Cour administrative d'appel de Douai — Décision N° CAA59-24DA01573

mardi 27 mai 2025

JuridictionCour administrative d'appel de Douai
SectionCour administrative d'appel de Douai
N° DossierCAA59-24DA01573
TypeOrdonnance
Recoursexcès de pouvoir
PublicationD
FormationJuge des référés
Avocat requérantCENTAURE AVOCATS

Texte intégral

Vu la procédure suivante :

Procédure contentieuse antérieure :

M. B A a demandé au tribunal administratif d'Amiens d'annuler l'arrêté du 4 juin 2024 par lequel le préfet du Nord a ordonné son transfert auprès des autorités italiennes, responsables de l'examen de sa demande d'asile.

Par un jugement n° 2402353 du 4 juillet 2024, le magistrat désigné par la présidente du tribunal administratif d'Amiens a admis M. A au bénéfice de l'aide juridictionnelle à titre provisoire et a rejeté le surplus de ses conclusions.

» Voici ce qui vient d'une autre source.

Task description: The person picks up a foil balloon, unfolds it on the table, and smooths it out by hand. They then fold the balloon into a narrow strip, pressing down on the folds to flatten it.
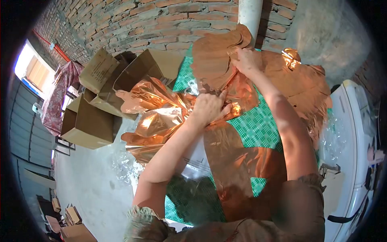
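Shiny copper-coloured foil sheets (225, 145) lie over a green patterned cloth (258, 121). My left hand (209, 108) rests on a gathered part of the foil near the middle, its thumb and index finger apart. Up and to the right, my right hand (244, 61) has its fingers closed at the edge of a stack of flat foil pieces (211, 56). Creased foil runs between the two hands. Left of my left hand, crumpled foil (155, 121) fans out. A white printed sheet (197, 159) shows beneath my left forearm.
Open cardboard boxes (90, 121) stand at the left. More foil (298, 80) is spread at the right, beside a white appliance or vehicle-like object (352, 121). Behind are a brick wall (161, 24) and a white pipe (250, 18). Clear plastic (127, 165) lies at the lower left.
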Demonstrator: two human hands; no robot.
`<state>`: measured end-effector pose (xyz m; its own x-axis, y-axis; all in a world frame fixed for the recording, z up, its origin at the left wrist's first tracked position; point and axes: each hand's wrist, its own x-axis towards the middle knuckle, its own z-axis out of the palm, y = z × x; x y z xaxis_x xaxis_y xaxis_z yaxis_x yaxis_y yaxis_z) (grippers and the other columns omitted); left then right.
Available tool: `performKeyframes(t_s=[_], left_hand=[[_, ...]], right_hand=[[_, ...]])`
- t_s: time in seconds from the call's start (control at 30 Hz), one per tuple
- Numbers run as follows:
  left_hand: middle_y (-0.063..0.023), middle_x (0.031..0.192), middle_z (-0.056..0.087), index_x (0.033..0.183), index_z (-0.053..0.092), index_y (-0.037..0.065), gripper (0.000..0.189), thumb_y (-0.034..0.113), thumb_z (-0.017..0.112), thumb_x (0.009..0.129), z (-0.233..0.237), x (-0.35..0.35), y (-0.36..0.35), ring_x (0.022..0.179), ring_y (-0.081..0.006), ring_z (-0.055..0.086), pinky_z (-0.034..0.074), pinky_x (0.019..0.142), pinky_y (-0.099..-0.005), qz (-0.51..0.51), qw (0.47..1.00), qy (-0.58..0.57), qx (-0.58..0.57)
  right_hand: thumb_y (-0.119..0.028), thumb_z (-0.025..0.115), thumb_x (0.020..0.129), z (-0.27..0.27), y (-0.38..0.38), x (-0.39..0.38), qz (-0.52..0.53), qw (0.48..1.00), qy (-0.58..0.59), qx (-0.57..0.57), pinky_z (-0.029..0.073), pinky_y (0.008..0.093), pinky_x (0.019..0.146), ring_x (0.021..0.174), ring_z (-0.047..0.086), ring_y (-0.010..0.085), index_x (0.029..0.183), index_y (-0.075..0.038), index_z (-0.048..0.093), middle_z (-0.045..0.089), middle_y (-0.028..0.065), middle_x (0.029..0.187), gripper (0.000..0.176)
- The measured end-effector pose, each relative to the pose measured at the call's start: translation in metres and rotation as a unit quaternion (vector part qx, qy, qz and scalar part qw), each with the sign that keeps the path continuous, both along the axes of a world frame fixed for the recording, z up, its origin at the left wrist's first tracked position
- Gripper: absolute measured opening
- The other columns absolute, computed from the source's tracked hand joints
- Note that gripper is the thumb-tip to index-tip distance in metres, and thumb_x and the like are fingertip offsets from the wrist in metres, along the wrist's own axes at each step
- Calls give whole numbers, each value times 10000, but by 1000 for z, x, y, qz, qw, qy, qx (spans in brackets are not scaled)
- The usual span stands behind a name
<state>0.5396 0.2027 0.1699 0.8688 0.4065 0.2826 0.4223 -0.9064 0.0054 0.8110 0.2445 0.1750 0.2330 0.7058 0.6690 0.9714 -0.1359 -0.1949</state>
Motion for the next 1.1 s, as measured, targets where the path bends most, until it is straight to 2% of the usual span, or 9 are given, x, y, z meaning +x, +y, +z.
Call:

Procédure devant la cour :

Par une requête, enregistrée le 1er août 2024, M. A, représenté par Me Tourbier, demande à la cour :

1°) d'annuler ce jugement du 4 juillet 2024, ainsi que l'arrêté du 4 juin 2024 ;

2°) d'enjoindre au préfet du Nord de prendre en charge l'instruction de sa demande d'asile dans un délai d'un mois à compter de la notification de la décision à intervenir, ou, à défaut, de procéder au réexamen de sa situation dans les mêmes conditions de délai ;

3°) de mettre à la charge de l'Etat une somme de 1 500 euros au profit de son conseil, au titre des dispositions des articles 37 de la loi du 10 juillet 1991 et L. 761-1 du code de justice administrative.

Il soutient que :

- le préfet a commis une erreur manifeste d'appréciation au regard des dispositions de l'article 17 du règlement (UE) n° 604/2013 du 26 juin 2013 ;

- l'arrêté contesté méconnait les dispositions des articles 3 et 11, ainsi que celles du paragraphe 15 du préambule du règlement n° 604/2013 du 26 juin 2013 ;

- cet arrêté méconnaît l'article 8 de la convention européenne de sauvegarde des droits de l'homme et des libertés fondamentales.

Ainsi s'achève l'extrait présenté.